How to complete this task »
Copy nothing but the lines below running from the line containing "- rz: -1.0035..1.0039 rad" through the line containing "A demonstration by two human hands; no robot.", both end lines included.

Entries taken from a collection:
****
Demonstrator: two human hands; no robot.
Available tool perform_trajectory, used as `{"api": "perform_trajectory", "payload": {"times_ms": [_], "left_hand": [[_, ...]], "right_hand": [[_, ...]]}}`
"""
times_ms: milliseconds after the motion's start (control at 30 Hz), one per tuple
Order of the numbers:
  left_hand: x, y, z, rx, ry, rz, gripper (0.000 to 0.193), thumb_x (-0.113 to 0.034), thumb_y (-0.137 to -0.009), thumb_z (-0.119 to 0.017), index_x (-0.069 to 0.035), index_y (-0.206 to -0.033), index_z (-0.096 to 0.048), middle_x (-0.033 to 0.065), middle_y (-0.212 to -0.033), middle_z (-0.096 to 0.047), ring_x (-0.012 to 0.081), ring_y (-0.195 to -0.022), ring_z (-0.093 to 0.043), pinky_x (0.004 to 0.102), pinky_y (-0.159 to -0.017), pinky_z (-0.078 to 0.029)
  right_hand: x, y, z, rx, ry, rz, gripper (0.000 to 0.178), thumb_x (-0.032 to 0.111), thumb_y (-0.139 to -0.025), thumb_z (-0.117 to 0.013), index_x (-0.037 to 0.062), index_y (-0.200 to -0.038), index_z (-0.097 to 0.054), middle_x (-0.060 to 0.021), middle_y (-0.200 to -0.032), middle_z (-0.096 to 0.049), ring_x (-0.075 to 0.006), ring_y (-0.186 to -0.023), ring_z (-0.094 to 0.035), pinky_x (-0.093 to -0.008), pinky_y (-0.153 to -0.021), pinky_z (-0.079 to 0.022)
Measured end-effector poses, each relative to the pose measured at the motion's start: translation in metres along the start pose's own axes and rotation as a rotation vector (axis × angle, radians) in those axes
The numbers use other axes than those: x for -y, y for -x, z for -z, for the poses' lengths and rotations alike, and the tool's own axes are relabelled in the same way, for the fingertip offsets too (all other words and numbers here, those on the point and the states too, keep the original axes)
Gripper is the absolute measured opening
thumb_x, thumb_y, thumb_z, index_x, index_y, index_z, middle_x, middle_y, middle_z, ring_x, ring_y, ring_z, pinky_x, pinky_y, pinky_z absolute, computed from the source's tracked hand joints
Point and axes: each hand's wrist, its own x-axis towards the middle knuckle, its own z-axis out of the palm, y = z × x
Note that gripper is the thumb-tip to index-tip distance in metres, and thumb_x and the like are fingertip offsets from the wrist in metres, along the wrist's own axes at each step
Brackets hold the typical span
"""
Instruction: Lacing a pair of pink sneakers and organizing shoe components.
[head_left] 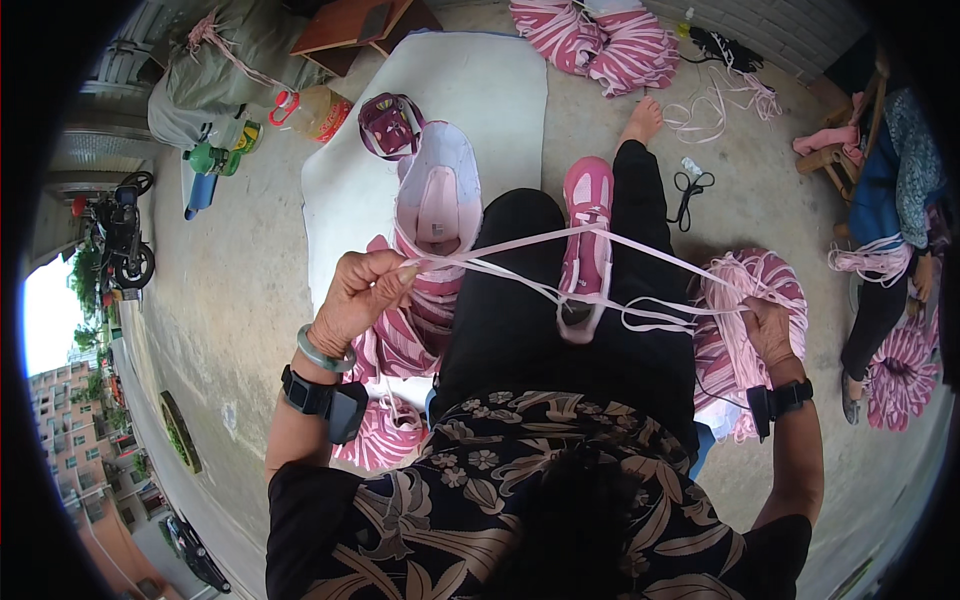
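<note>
A pink shoe upper [587, 225] lies along my lap, its toe pointing away from me. Pale pink shoelace [520, 243] runs from its eyelets out to both sides. My left hand [368, 285] pinches the lace on the left, thumb against the fingers. On the right, my right hand [768, 330] is closed round the other end, and a slack loop of lace hangs between it and the shoe. Beneath the right hand rests a bundle of pink uppers [778, 275] draped with many loose laces. Beside my left hand stands another upper [440, 190], its pale lining showing.
More pink bundles [605, 45] lie ahead on the floor. Black scissors [690, 198] are right of my foot. A white sheet [500, 90] holds a small purple bag [390, 127]; bottles [310, 112] stand left of it. Another person [890, 220] sits at far right.
</note>
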Motion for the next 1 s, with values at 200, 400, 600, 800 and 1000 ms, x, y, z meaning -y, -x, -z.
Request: {"api": "perform_trajectory", "payload": {"times_ms": [200, 400, 600, 800, 1000], "left_hand": [[0.091, -0.014, 0.065, -0.454, 0.138, 0.232, 0.027, -0.022, -0.086, -0.053, -0.003, -0.066, -0.056, 0.0005, -0.052, -0.048, 0.0066, -0.044, -0.044, 0.0198, -0.043, -0.035], [0.070, -0.062, 0.013, -0.573, -1.113, -0.244, 0.020, -0.013, -0.079, -0.056, -0.003, -0.097, -0.053, 0.0123, -0.083, -0.056, 0.0222, -0.054, -0.057, 0.0309, -0.053, -0.046], [0.044, -0.108, -0.132, -0.161, -0.716, -0.531, 0.040, -0.001, -0.072, -0.055, -0.001, -0.110, -0.045, 0.0180, -0.100, -0.055, 0.0340, -0.071, -0.059, 0.0383, -0.063, -0.048], [0.040, -0.111, -0.131, 0.115, -0.773, -0.252, 0.039, -0.004, -0.071, -0.053, -0.001, -0.109, -0.045, 0.0166, -0.073, -0.058, 0.0357, -0.072, -0.057, 0.0409, -0.063, -0.047], [0.028, -0.057, -0.028, 0.026, -1.012, -0.459, 0.012, -0.008, -0.074, -0.055, -0.005, -0.085, -0.058, 0.0097, -0.072, -0.056, 0.0270, -0.065, -0.057, 0.0340, -0.057, -0.048]], "right_hand": [[-0.044, 0.002, -0.008, 0.293, 0.381, -0.331, 0.025, 0.015, -0.063, -0.061, 0.0077, -0.087, -0.062, -0.0110, -0.102, -0.056, -0.0289, -0.099, -0.050, -0.0398, -0.084, -0.040], [0.046, -0.059, -0.037, -0.109, -0.024, 0.141, 0.029, 0.010, -0.067, -0.057, 0.0071, -0.096, -0.059, -0.0104, -0.107, -0.053, -0.0293, -0.102, -0.047, -0.0413, -0.091, -0.034], [0.107, -0.103, -0.078, -0.087, -0.089, 0.414, 0.036, 0.009, -0.072, -0.053, 0.0043, -0.108, -0.049, -0.0123, -0.098, -0.056, -0.0276, -0.094, -0.051, -0.0383, -0.088, -0.036], [0.087, -0.082, -0.054, -0.054, 0.024, 0.460, 0.022, 0.011, -0.075, -0.057, 0.0052, -0.095, -0.052, -0.0100, -0.071, -0.057, -0.0274, -0.066, -0.055, -0.0359, -0.067, -0.040], [-0.007, -0.007, 0.017, -0.287, 0.229, 0.463, 0.017, 0.004, -0.073, -0.053, 0.0002, -0.090, -0.056, -0.0165, -0.077, -0.058, -0.0330, -0.063, -0.053, -0.0392, -0.059, -0.043]]}}
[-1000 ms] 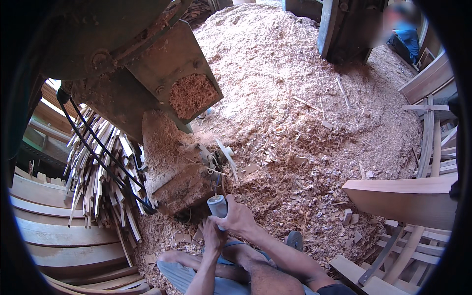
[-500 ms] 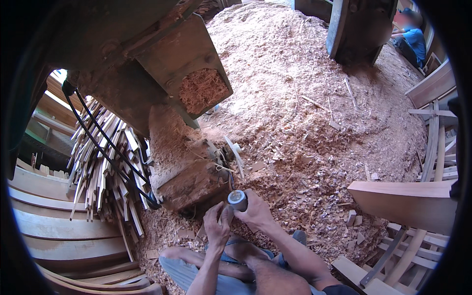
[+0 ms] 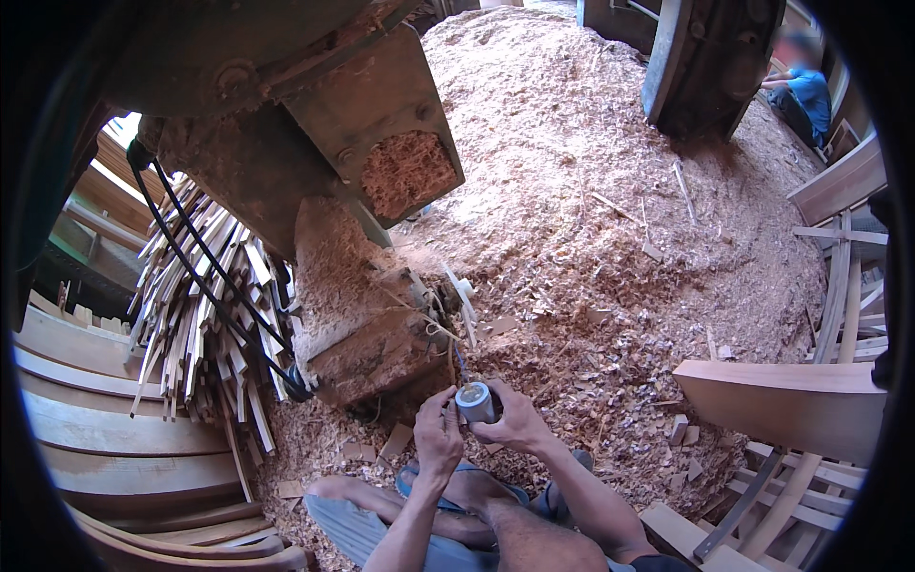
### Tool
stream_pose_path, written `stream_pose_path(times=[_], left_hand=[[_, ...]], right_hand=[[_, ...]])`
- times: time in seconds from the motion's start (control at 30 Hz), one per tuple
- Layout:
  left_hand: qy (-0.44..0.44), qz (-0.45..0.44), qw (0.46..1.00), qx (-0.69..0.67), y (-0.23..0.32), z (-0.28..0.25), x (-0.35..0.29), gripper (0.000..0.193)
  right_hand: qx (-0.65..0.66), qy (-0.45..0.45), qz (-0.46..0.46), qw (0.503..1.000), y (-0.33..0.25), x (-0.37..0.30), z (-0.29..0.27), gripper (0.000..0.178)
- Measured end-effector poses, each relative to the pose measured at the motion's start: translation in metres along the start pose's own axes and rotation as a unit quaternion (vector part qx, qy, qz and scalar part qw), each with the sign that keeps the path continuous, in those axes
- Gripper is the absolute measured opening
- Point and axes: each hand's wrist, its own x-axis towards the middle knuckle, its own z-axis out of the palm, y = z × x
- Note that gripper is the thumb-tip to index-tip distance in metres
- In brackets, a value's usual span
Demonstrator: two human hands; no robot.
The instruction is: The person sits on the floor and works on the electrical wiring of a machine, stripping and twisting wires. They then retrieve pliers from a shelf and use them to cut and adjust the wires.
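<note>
A short grey cylinder (image 3: 477, 404) with a paler rim and a brownish round end face sits between my hands, in front of the dusty machine base. My right hand (image 3: 516, 419) is wrapped around its right side and grips it. On the cylinder's left, my left hand (image 3: 438, 437) is closed, fingertips pinched together against or just beside its rim; what they pinch, if anything, is too small to tell. Thin wires (image 3: 457, 358), one of them blue, hang from the machine base (image 3: 376, 367) just beyond the cylinder. Whether they join it cannot be seen.
The metal machine body (image 3: 381, 124) overhangs at upper left, with black cables (image 3: 214, 286) looping down. Wood shavings (image 3: 572, 143) are heaped ahead. Thin wood strips (image 3: 205, 305) and curved boards (image 3: 124, 434) lie left; a thick board (image 3: 777, 396) juts in right. A person (image 3: 803, 91) sits far right.
The grey cylinder and both hands have shifted slightly right and down in the picture. More of the cylinder's side shows. The surroundings have shifted a little as well.
</note>
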Motion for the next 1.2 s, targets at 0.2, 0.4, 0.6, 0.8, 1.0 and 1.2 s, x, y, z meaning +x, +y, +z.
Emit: stream_pose_path(times=[0.2, 0.4, 0.6, 0.8, 1.0, 1.2], left_hand=[[-0.002, -0.084, 0.995, -0.057, 0.006, -0.013, -0.003, 0.028], [-0.023, -0.143, 0.982, -0.122, 0.013, -0.015, -0.018, 0.035], [-0.02, -0.119, 0.985, -0.121, 0.007, -0.014, -0.02, 0.046], [-0.004, -0.135, 0.985, -0.103, 0.001, -0.026, -0.017, 0.061], [-0.042, -0.178, 0.977, -0.111, -0.01, -0.039, -0.014, 0.064], [-0.026, -0.16, 0.985, -0.057, -0.014, -0.041, -0.011, 0.064]], right_hand=[[0.0, -0.073, 0.038, 0.997, -0.009, -0.006, 0.005, 0.071], [0.015, -0.073, 0.074, 0.994, -0.001, -0.013, 0.016, 0.074], [0.002, -0.036, 0.056, 0.998, 0.005, -0.008, 0.031, 0.065], [0.019, 0.021, 0.043, 0.999, 0.0, -0.004, 0.065, 0.062], [-0.009, 0.028, 0.053, 0.998, -0.009, -0.001, 0.074, 0.053], [0.005, 0.019, 0.006, 1.0, -0.012, -0.003, 0.076, 0.052]])
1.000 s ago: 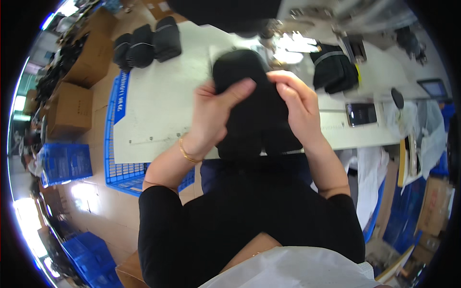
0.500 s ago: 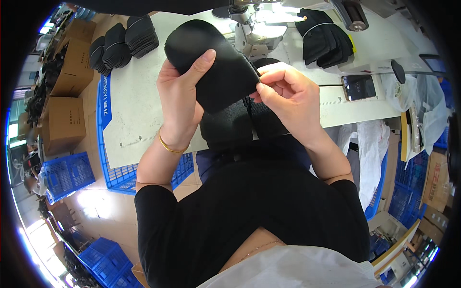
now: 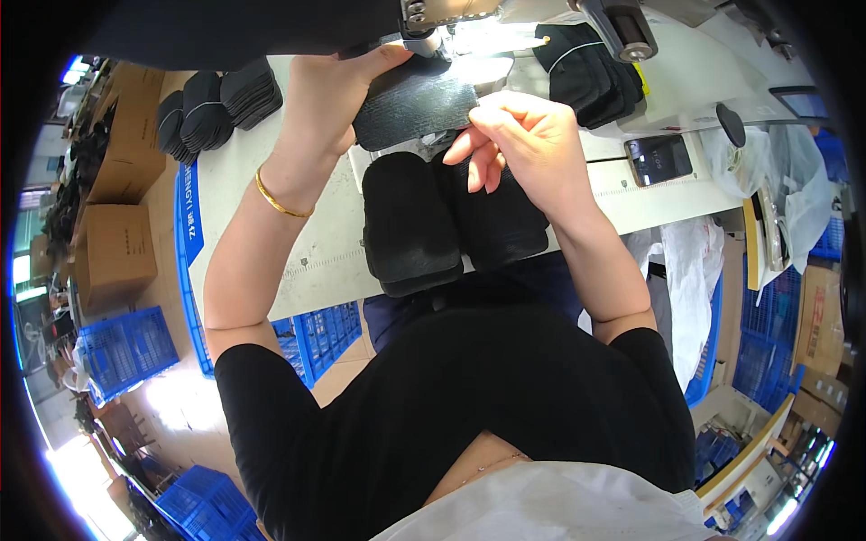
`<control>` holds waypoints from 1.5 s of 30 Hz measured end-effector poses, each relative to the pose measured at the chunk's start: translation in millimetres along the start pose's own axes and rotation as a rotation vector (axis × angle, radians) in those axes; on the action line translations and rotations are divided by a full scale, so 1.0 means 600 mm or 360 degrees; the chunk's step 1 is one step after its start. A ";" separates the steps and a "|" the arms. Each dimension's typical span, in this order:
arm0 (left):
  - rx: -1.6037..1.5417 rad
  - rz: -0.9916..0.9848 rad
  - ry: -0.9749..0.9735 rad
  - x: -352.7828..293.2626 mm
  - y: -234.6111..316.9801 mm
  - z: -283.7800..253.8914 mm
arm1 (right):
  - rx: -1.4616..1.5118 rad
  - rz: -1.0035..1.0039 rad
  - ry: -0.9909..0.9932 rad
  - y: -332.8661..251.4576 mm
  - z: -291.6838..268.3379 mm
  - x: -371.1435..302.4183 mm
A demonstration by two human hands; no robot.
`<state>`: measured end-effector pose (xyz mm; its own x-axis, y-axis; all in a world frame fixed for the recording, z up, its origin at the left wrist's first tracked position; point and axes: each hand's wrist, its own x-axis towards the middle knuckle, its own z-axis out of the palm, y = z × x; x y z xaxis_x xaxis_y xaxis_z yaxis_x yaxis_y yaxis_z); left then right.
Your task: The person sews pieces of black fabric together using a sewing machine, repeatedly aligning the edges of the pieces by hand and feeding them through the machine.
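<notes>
Fabric, one black piece, was held at the upper centre of the frame, its far end near the metal foot of a sewing machine. The left hand had its grip closed on the piece's left side; the right hand pinched its right corner. Below, at the centre, two black stacks sat side by side on the pale desk. A phone lay at the right.
</notes>
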<state>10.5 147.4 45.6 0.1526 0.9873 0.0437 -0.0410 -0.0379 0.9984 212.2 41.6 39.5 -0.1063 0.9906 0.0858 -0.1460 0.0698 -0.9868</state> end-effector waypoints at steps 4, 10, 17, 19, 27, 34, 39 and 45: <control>0.0043 0.0194 -0.0033 -0.005 0.016 0.021 | 0.0045 -0.0013 0.0012 0.002 0.002 0.000; 0.0078 0.0293 -0.0045 -0.004 0.022 0.023 | 0.0080 -0.0049 0.0015 0.006 0.010 0.005; 0.1445 0.2120 0.0063 -0.094 0.000 0.015 | 0.0048 -0.0054 0.0026 0.005 0.013 -0.004; 0.1532 0.2318 -0.0063 -0.077 -0.023 0.017 | 0.0099 -0.0087 0.0042 0.006 0.014 -0.004; 0.1607 0.2485 -0.0056 -0.046 -0.018 0.015 | 0.0132 -0.0149 0.0067 0.016 0.023 0.013; 0.1661 0.2432 -0.0010 -0.032 -0.015 0.017 | 0.0066 -0.0127 0.0029 0.015 0.024 0.012; 0.1673 0.2419 0.0032 -0.032 -0.013 0.024 | 0.0057 -0.0087 0.0027 0.016 0.021 0.008; 0.1672 0.2330 0.0054 -0.039 -0.015 0.037 | 0.0037 -0.0076 0.0014 0.021 0.017 0.007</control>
<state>29.2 121.5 36.5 0.5525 0.0685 0.8307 0.4697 -0.8489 -0.2423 199.7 45.5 29.1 -0.0903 0.9872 0.1312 -0.1737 0.1141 -0.9782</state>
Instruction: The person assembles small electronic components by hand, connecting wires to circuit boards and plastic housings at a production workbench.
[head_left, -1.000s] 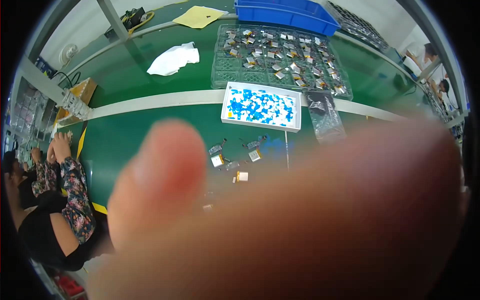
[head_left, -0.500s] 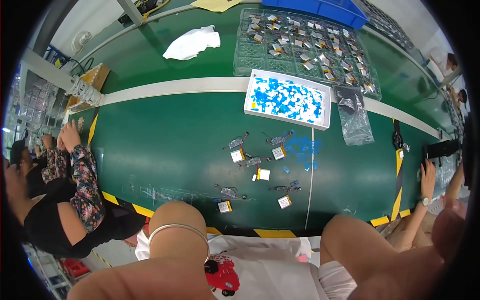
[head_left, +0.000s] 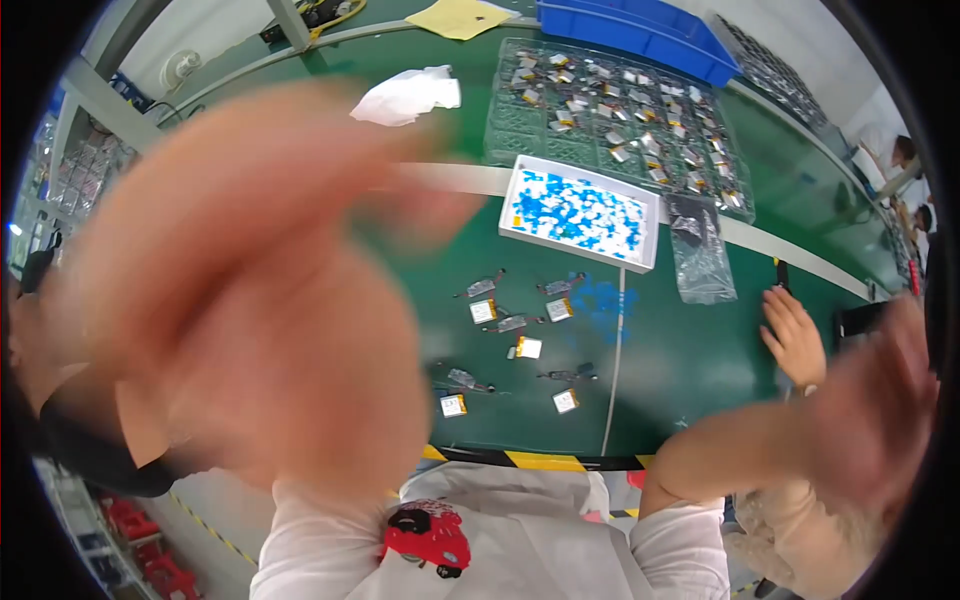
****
Response to this task »
  - rz: -1.0035..1.0039 rad
  - ry: -0.9909..0.9932 rad
  - y: -332.8661..251.4576 mm
  - z: -291.6838..268.3379 mm
  - x: -371.1435..302.4183 mm
A demonstration by two human hands; no robot.

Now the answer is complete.